### What is required:
The response should be exactly the number of lines in the material below that contain the word "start".

----- Available data -----

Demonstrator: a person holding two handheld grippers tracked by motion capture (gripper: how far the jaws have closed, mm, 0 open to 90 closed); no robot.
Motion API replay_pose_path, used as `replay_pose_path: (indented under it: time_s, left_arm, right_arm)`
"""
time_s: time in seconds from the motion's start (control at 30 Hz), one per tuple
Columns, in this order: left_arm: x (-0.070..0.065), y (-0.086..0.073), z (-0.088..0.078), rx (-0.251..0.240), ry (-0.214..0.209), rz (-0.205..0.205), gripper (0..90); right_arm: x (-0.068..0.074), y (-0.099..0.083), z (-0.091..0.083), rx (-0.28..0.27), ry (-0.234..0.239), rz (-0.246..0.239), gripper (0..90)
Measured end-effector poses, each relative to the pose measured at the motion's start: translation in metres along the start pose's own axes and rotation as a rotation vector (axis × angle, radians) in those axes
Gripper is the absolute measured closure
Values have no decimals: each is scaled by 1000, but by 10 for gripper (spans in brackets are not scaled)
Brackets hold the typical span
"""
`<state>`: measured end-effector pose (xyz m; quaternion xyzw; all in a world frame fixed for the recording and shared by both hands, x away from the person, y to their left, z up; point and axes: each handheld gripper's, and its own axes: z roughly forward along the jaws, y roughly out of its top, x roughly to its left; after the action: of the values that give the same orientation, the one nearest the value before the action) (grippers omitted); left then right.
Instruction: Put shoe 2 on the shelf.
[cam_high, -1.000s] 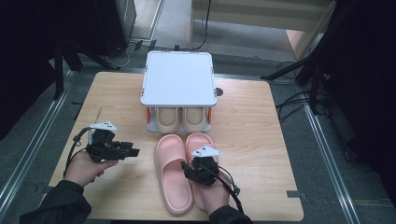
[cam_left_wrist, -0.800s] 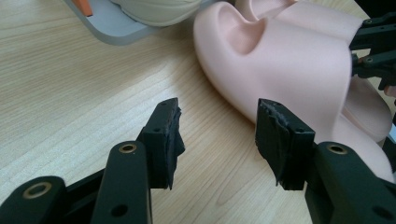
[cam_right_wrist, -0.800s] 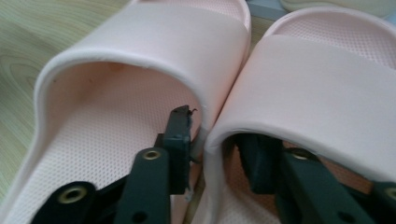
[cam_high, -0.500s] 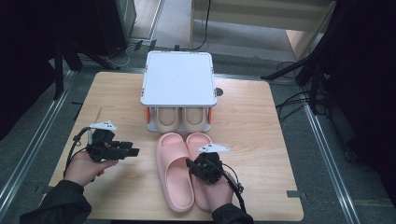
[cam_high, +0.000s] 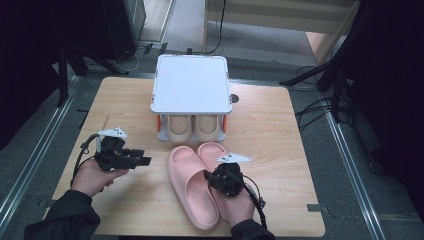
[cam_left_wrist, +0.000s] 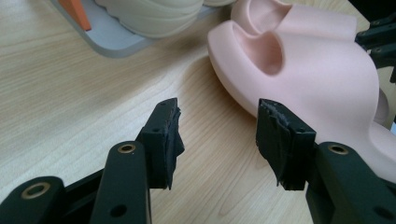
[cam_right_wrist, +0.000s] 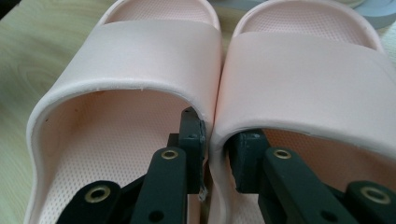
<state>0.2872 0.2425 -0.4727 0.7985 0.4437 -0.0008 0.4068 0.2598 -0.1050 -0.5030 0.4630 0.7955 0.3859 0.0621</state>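
Observation:
Two pink slippers lie side by side on the wooden table, the left slipper (cam_high: 186, 187) and the right slipper (cam_high: 212, 150). My right gripper (cam_high: 212, 177) reaches in from their heel end, one jaw inside each slipper. Its jaws have just been closing and now pinch the two adjoining side walls together. The right gripper view has the right gripper (cam_right_wrist: 217, 135) clamped between the left slipper (cam_right_wrist: 154, 56) and the right slipper (cam_right_wrist: 308, 70). My left gripper (cam_high: 144, 156) hovers open over bare wood beside them, with nothing between the jaws of the left gripper (cam_left_wrist: 217, 126).
A small shoe rack (cam_high: 191, 82) with a white top stands at the back middle, a beige pair of slippers (cam_high: 192, 127) on its lower shelf. Its grey base (cam_left_wrist: 112, 39) lies close beyond the left gripper. Bare wood stretches along the table's left and right sides.
The right gripper's jaws have drawn together onto the walls where the two pink slippers meet. The left hand and its gripper have stayed put.

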Motion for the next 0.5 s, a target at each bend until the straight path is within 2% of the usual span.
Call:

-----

### Finished task:
2